### THE TASK
Reproduce the records below exactly, but leave their pictures out of the copy.

"""

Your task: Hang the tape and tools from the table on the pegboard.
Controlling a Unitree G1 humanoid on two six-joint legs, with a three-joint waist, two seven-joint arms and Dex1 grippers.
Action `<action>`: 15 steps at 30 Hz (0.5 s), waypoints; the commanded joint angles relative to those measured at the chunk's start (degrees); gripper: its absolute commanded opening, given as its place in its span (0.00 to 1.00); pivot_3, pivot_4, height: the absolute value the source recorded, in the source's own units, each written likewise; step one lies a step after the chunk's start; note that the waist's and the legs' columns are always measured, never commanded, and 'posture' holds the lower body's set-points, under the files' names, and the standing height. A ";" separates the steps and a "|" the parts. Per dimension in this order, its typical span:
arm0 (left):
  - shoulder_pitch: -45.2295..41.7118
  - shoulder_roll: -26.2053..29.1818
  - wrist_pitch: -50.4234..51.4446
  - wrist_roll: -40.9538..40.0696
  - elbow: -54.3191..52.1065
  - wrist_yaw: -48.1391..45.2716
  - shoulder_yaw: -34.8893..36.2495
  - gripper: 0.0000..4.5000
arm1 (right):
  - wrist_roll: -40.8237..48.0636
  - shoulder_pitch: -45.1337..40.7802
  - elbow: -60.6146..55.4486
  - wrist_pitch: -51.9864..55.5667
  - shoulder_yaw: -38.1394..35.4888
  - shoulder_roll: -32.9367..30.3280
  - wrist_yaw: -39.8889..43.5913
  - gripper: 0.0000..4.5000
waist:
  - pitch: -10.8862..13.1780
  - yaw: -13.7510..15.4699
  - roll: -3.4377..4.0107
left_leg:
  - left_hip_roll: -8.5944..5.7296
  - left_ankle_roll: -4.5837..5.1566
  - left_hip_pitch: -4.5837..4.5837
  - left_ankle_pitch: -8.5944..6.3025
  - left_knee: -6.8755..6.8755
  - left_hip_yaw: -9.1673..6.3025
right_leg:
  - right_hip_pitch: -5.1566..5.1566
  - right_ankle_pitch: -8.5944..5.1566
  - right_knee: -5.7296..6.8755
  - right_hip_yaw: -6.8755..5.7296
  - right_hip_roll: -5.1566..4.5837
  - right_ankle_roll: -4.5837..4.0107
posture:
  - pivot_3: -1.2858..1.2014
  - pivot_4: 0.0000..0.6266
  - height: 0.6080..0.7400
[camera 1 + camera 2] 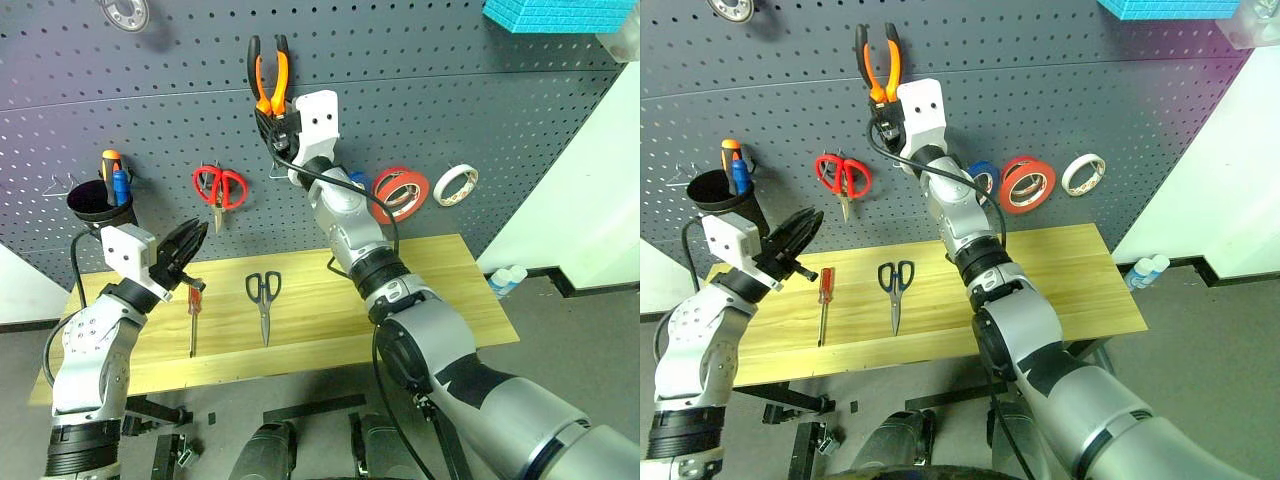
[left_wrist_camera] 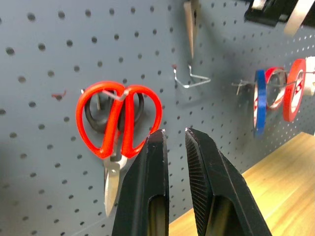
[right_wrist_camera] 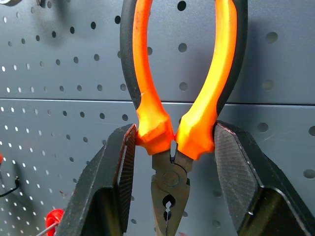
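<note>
Closest to the robot, the left tool [image 1: 190,243] hangs over the left end of the surface [image 1: 440,275] with its fingers clenched together, nothing in them. Right under it on the wood lies the red-handled screwdriver [image 1: 193,312], and just beside that the black-handled scissors [image 1: 264,297], blades pointing toward the near edge, both apart from either tool.

Farther back, the right tool [image 1: 272,118] is up against the pegboard [image 1: 480,110], grasping the pliers [image 3: 174,147] at the base of the orange-and-black handles, handles up and nose down.

On the board itself: red-handled scissors [image 1: 219,187] on a hook at left, a black cup [image 1: 98,202] farther left, and over to the right the red-orange tape [image 1: 402,192] already hanging, with a blue ring [image 2: 259,101] and a white roll [image 1: 455,184] either side.
</note>
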 commanded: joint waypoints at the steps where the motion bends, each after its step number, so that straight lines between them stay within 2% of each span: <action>1: 0.61 1.15 0.98 -1.17 -3.30 0.14 1.78 0.14 | -1.01 -3.28 1.20 -3.93 -0.13 -0.65 -0.73 0.45 | 0.02 0.01 0.02 | 0.00 0.00 0.00 0.00 0.00 0.00 | 0.00 0.00 0.00 0.00 0.00 0.00 | 0.55 0.20 1.00; 15: 1.36 1.41 2.73 -1.29 -4.68 -0.19 2.21 0.14 | -3.64 -3.13 9.58 -9.26 -0.34 -1.78 -3.04 0.45 | 0.17 0.06 0.18 | 0.00 0.00 0.00 0.00 -0.03 -0.01 | 0.01 -0.01 -0.03 0.00 0.00 -0.01 | 0.56 0.22 1.00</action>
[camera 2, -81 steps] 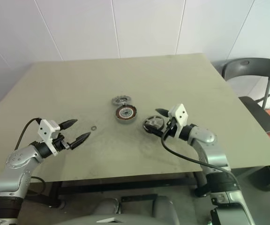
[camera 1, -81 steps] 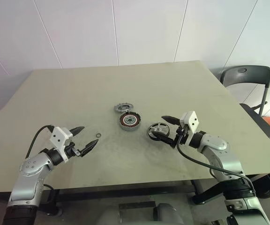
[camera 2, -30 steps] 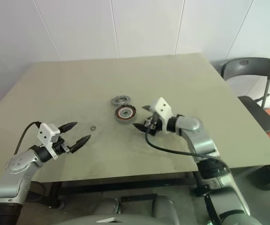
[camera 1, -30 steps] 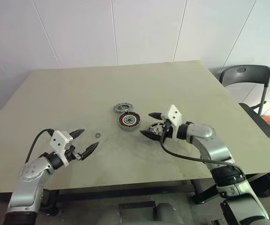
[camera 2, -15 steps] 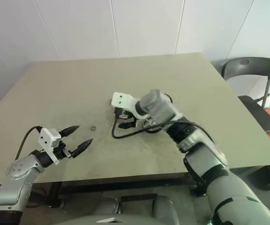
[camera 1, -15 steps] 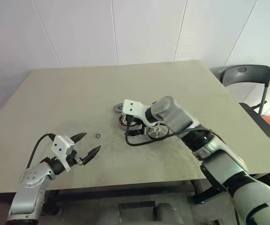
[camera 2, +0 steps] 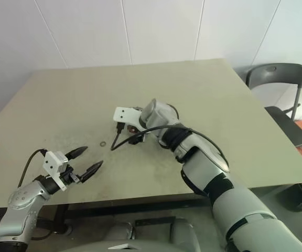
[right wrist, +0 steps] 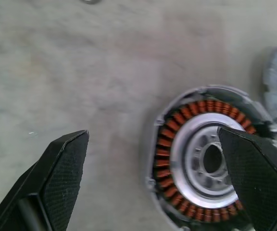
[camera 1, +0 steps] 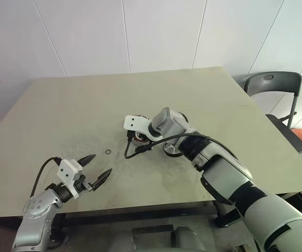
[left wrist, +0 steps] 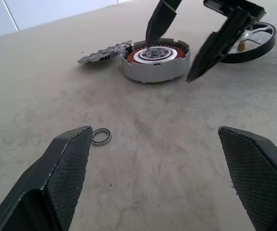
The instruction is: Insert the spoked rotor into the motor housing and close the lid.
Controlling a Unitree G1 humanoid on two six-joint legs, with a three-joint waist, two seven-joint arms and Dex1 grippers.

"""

### OUTPUT FOR THIS EXERCISE
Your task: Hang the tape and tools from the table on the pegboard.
Controlling a Unitree G1 humanoid on two six-joint legs, with a three-joint waist, two seven-joint arms and Dex1 grippers.
Action `<action>`: 15 steps at 30 Hz (0.5 s), waypoints; the commanded joint angles relative to those measured at the chunk's start (degrees); gripper: its absolute commanded opening, given as its place in its span (0.00 to 1.00); pivot_3, pivot_4, height: the absolute value the source recorded, in the source's own units, each written likewise; step one lies a step after the chunk's start; note that the waist's and the legs' columns are always measured, never commanded, and 'posture' holds the lower body's set-points, under the files' names, and the standing height. A ";" separates the steps and a "|" the parts. Per dimension in this order, its typical span:
arm0 (left):
  - shoulder_pitch: -45.2295..41.7118
  - shoulder_roll: -26.2053..29.1818
  - wrist_pitch: -50.4234..51.4446
  - wrist_roll: -40.9538..40.0696
  - elbow: -54.3191..52.1065
  - wrist_yaw: -48.1391..45.2716
  - shoulder_yaw: -34.8893..36.2495
  - gripper: 0.0000..4.5000
arm1 (right):
  - wrist_roll: -40.8237..48.0636
  - shoulder_pitch: -45.1337..40.7802
  - elbow: -60.6146..55.4486
  - wrist_pitch: -51.9864..55.5667
  - shoulder_yaw: -38.1394..35.4888
  - shoulder_roll: -32.9367..30.3280
  - wrist_yaw: -39.8889..43.5913
  - gripper: 0.0000..4.5000
waist:
  - pitch: -10.8862..13.1780
  - yaw: -13.7510..15.4699
  - roll: -3.4377..4.0107
left_leg:
  - left_hip_roll: -8.5944..5.7296
  - left_ankle_roll: -4.5837..5.1566
  - left_hip_pitch: -4.5837..4.5837
  - left_ankle_pitch: -8.5944..6.3025
  - left_knee: -6.8755..6.8755
  - left_hip_yaw: -9.1673..6.3025
right_leg:
  - right_hip_pitch: -5.1566..5.1566
  - right_ankle_pitch: -8.5944..5.1566
  - right_knee: -5.7296..6.8755
  - right_hip_yaw: -6.8755..5.7296
  - right_hip_roll: -5.1566..4.5837
  - right_ankle_roll: -4.5837..4.0107
posture:
  - pivot_3: -1.2858..1.2014
  - pivot_4: 0.0000..0.6266
  - height: 0.6080..0.7400
[camera 1 + camera 2] 
[left_wrist_camera] 
[right_wrist_camera] 
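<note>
Closest to the robot, the left tool [image 1: 190,243] hangs over the left end of the surface [image 1: 440,275] with its fingers clenched together, nothing in them. Right under it on the wood lies the red-handled screwdriver [image 1: 193,312], and just beside that the black-handled scissors [image 1: 264,297], blades pointing toward the near edge, both apart from either tool.

Farther back, the right tool [image 1: 272,118] is up against the pegboard [image 1: 480,110], grasping the pliers [image 3: 174,147] at the base of the orange-and-black handles, handles up and nose down.

On the board itself: red-handled scissors [image 1: 219,187] on a hook at left, a black cup [image 1: 98,202] farther left, and over to the right the red-orange tape [image 1: 402,192] already hanging, with a blue ring [image 2: 259,101] and a white roll [image 1: 455,184] either side.
</note>
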 commanded: joint waypoints at the steps where the motion bends, each after its step number, so that straight lines between them stay within 2% of each span: <action>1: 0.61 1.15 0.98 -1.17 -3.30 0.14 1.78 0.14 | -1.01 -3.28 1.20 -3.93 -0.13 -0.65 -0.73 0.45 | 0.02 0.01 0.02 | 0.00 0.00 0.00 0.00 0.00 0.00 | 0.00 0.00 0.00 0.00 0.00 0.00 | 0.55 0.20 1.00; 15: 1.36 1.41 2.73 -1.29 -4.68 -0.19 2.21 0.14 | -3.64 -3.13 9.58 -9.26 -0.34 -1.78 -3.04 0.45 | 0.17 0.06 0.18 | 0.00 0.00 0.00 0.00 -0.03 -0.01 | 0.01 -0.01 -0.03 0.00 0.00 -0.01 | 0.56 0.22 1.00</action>
[camera 2, -81 steps] 
[camera 1, -81 steps] 
[camera 2, -30 steps] 
[camera 1, -30 steps] 
[camera 2, -15 steps] 
[camera 1, -15 steps] 
[camera 2, +0 steps] 
[right wrist, +0 steps] 
[camera 1, +0 steps] 
[left wrist, +0 steps] 
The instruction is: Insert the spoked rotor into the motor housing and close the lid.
Controlling a Unitree G1 humanoid on two six-joint legs, with a three-joint waist, two seven-joint arms and Dex1 grippers.

The exercise is complete with this answer.